Archive for the ‘graph’ tag
A few days back, Aaron posted a question regarding the use of the tree width of a graph (intuitively, a measure of how tree like a graph is) in a chemical context. The paper that he pointed to was not very informative in terms of chemical applications. The discussion thread then expanded to asking about the utility of this descriptor – could it be used in a QSAR context as a descriptor of molecular structure? Or is it more suitable in a “filtering” scenario, since as Aaron pointed out “Some NP-complete problems become tractable when a graph has bounded treewidth … ” (with graph isomorphism given as an example).

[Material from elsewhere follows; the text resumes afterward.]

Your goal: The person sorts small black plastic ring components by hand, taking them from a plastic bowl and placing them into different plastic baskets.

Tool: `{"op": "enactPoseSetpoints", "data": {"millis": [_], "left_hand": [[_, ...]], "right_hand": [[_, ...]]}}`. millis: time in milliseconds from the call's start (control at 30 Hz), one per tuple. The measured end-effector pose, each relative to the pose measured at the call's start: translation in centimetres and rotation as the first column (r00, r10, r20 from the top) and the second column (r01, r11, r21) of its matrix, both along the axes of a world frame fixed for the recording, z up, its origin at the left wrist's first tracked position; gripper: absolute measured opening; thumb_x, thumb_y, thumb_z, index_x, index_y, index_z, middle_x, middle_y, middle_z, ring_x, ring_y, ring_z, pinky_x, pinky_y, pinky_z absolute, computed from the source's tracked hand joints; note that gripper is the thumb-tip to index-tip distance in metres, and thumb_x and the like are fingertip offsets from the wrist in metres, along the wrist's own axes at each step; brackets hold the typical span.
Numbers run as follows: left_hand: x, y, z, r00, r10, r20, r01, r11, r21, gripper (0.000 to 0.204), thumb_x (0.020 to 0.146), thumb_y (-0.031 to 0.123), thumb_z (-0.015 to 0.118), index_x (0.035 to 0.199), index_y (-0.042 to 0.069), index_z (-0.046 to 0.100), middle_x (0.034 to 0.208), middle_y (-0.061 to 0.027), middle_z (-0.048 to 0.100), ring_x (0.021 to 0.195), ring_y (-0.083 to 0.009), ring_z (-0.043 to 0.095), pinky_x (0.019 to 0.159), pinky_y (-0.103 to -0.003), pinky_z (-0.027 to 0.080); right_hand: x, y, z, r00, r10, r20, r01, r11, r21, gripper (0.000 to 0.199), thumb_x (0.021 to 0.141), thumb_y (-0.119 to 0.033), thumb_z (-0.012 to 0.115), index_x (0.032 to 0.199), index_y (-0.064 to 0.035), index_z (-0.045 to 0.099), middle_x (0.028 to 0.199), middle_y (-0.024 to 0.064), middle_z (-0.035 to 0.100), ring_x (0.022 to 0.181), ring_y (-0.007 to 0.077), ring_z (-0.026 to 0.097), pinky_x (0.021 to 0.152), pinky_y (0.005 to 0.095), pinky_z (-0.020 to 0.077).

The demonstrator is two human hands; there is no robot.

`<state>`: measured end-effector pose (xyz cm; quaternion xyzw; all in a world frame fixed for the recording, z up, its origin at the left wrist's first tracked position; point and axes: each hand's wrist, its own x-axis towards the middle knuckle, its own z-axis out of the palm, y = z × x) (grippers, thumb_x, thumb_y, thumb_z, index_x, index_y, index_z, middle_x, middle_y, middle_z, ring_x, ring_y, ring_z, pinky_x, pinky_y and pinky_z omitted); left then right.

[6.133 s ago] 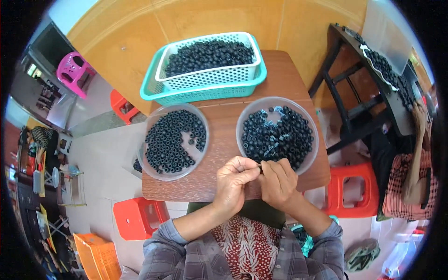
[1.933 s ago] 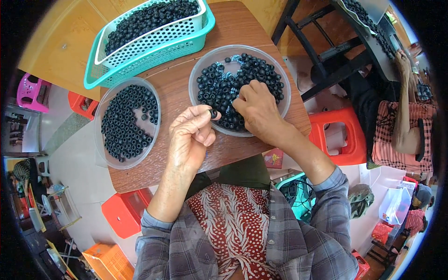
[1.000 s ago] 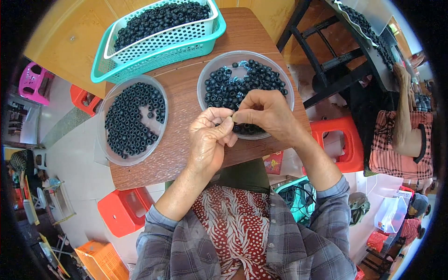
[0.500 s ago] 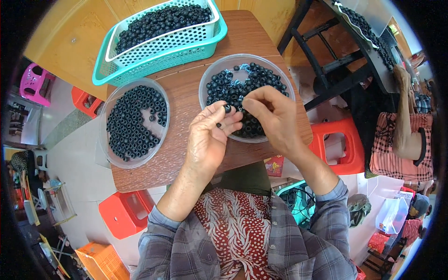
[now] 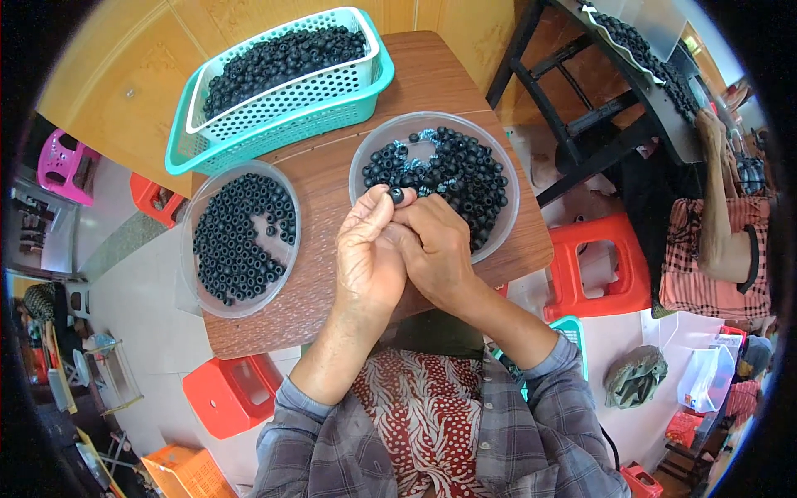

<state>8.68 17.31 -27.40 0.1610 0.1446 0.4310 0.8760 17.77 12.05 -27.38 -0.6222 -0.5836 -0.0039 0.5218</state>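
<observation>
My left hand pinches a round black bead between thumb and forefinger, above the near left rim of the right-hand clear tub. Close against it is my right hand, its fingers curled in; whatever they hold is hidden. Many loose black beads fill that tub, among them loops of blue-and-white cord. A second clear tub, to the left of my hands, holds black ring-like beads with their holes showing.
The tubs stand on a brown wooden table. At its back, a white perforated basket of black beads sits inside a teal basket. Red stools flank the table. Another person's arm reaches to a dark table at right.
My right hand has moved left and down, from above the right-hand tub to against my left hand. The left keeps its bead pinched. The table sits slightly lower in view.
</observation>
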Motion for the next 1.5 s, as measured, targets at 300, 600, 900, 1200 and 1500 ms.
{"op": "enactPoseSetpoints", "data": {"millis": [300, 600, 900, 1200, 1500], "left_hand": [[-1.5, -1.3, 0.9, 0.983, 0.016, -0.183, -0.003, 0.997, 0.072, 0.018, 0.086, 0.001, 0.063, 0.103, -0.001, 0.059, 0.095, -0.011, 0.065, 0.091, -0.0206, 0.063, 0.079, -0.028, 0.05], [-1.0, -3.7, 0.9, 0.88, 0.242, -0.41, -0.101, 0.937, 0.335, 0.017, 0.082, -0.006, 0.065, 0.099, -0.003, 0.061, 0.089, -0.0051, 0.064, 0.079, -0.0077, 0.059, 0.073, -0.02, 0.049], [-1.0, -3.9, 1.0, 0.891, 0.203, -0.406, -0.071, 0.946, 0.316, 0.017, 0.083, -0.006, 0.065, 0.099, -0.003, 0.061, 0.089, -0.0045, 0.063, 0.079, -0.0074, 0.058, 0.074, -0.02, 0.048], [-0.7, -4.3, 0.8, 0.886, 0.21, -0.413, -0.079, 0.946, 0.313, 0.017, 0.083, -0.006, 0.064, 0.1, -0.002, 0.06, 0.09, -0.0041, 0.063, 0.082, -0.0074, 0.058, 0.075, -0.02, 0.048], [-0.8, -4.0, 0.4, 0.889, 0.187, -0.417, -0.078, 0.961, 0.264, 0.016, 0.084, -0.003, 0.064, 0.1, -0.001, 0.06, 0.088, -0.0045, 0.063, 0.077, -0.009, 0.058, 0.07, -0.021, 0.046]], "right_hand": [[2.5, -3.2, 3.3, 0.991, 0.001, -0.137, 0.008, 0.998, 0.067, 0.014, 0.07, 0.004, 0.07, 0.083, -0.0004, 0.064, 0.076, 0.0107, 0.063, 0.066, 0.0259, 0.058, 0.059, 0.0341, 0.0459], [2.8, -3.9, 3.9, 0.966, 0.095, 0.24, -0.085, 0.995, -0.05, 0.018, 0.069, 0.004, 0.069, 0.086, 0.0012, 0.063, 0.075, 0.0108, 0.062, 0.064, 0.028, 0.056, 0.056, 0.0372, 0.0445], [3.0, -4.3, 3.8, 0.995, 0.103, 0.02, -0.101, 0.992, -0.069, 0.017, 0.073, 0.004, 0.068, 0.089, -0.0001, 0.064, 0.082, 0.0111, 0.063, 0.072, 0.0267, 0.058, 0.061, 0.0335, 0.0458], [2.9, -4.1, 3.5, 0.992, 0.118, 0.051, -0.113, 0.989, -0.092, 0.016, 0.073, 0.003, 0.065, 0.087, -0.0024, 0.058, 0.082, 0.0113, 0.056, 0.078, 0.03, 0.052, 0.066, 0.0384, 0.0425], [3.3, -4.1, 3.5, 0.983, 0.142, 0.119, -0.128, 0.985, -0.117, 0.019, 0.071, 0.004, 0.065, 0.087, -0.0019, 0.056, 0.083, 0.0121, 0.054, 0.078, 0.0312, 0.05, 0.067, 0.0395, 0.0409]]}}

I took a look at the first question – is it a useful descriptor? Yamaguchi et al, seems to indicate that this is a very degenerate descriptor (i.e., different structures give you the same value of the tree width). Luckily, someone had already done the hard work of implementing a variety of algorithms to evaluate tree widths. libtw is a Java library that provides a handy framework to experiment with tree width algorithms. I implemented a simple adapter to convert CDK molecule objects into the graph data structure used by libtw and a driver to process a SMILES file and report the tree width values as well as execution times. While libtw provides a number of tree width algorithms I just used a single one (arbitrarily). The code is available on Github and requires the CDK and libtw jar files to compile and run.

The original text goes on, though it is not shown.